In general there are two common approaches to access the Deep Web content [6]. 
One is to create a vertical search engine for specific domain, where semantic mapping 
is done in between individual data and mediator forms, and this technique is less 
accurate and certainly has some drawbacks. The other one is the surfacing technique, 
which is more common and effective approach. Our goal is to create a form based 
crawling technique and to equip a web crawler with appropriate input values in order 
to get accurate result. 

The rest of the research paper is divided into six sections. In section II the 
characteristics and scale of the Deep Web is discussed. Then in section HI our 
approach towards four categories of crawling technique is shown, including the 
architecture of form focused crawling, and followed by given experiment and its 
phases in section IV. Further in section V experiment results that are applied on 
people domain is shown. Finally, in section VI conclusion and future work is 
discussed followed by the references in section VII. 

2. THE DEEP WEB 

As time progresses the size of the Deep web is increasing exponentially and at a rate 
that defines quantification.

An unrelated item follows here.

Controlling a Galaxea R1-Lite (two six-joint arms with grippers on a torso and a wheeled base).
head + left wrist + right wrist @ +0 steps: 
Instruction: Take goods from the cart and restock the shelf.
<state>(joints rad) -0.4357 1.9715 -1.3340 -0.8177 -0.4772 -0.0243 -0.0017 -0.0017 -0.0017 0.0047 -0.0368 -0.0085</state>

In the verge of 20 th century the WWW contained few 
documents and sites. Back then it was manageable task to post all the documents as 
static pages and the documents could easily be accessed through search engine by the 
help of web crawlers. But now the content of the web is accessed dynamically for 
maintaining a database. Since, the database is typically hidden from the traditional 
search engine; so, in order to access the content of the database sometimes we need to 
generate queries. The study by Bergman in the year 2001 suggests that the size of the 
Deep Web was 500 times larger than the Surface Web [lj.But back then it was 
29,254,370 websites available in the internet among which 75% were inactive [7]. 
According to University of California, Berkeley the Deep Web contains 
approximately 91,850 terabytes of data in 2003 [1]. A report published by IDC 
predicted that the total of all digital data created, replicated, and consumed will reach 
6 zettabytes in 2014 [4]. By the end of 2014, NetCraft confirmed that the total number 
of websites increased to 1 billion [10]. Thus, according to the stats and opinion given 
by the experts suggest that 

• 4.9% of the total web content is publically accessible. 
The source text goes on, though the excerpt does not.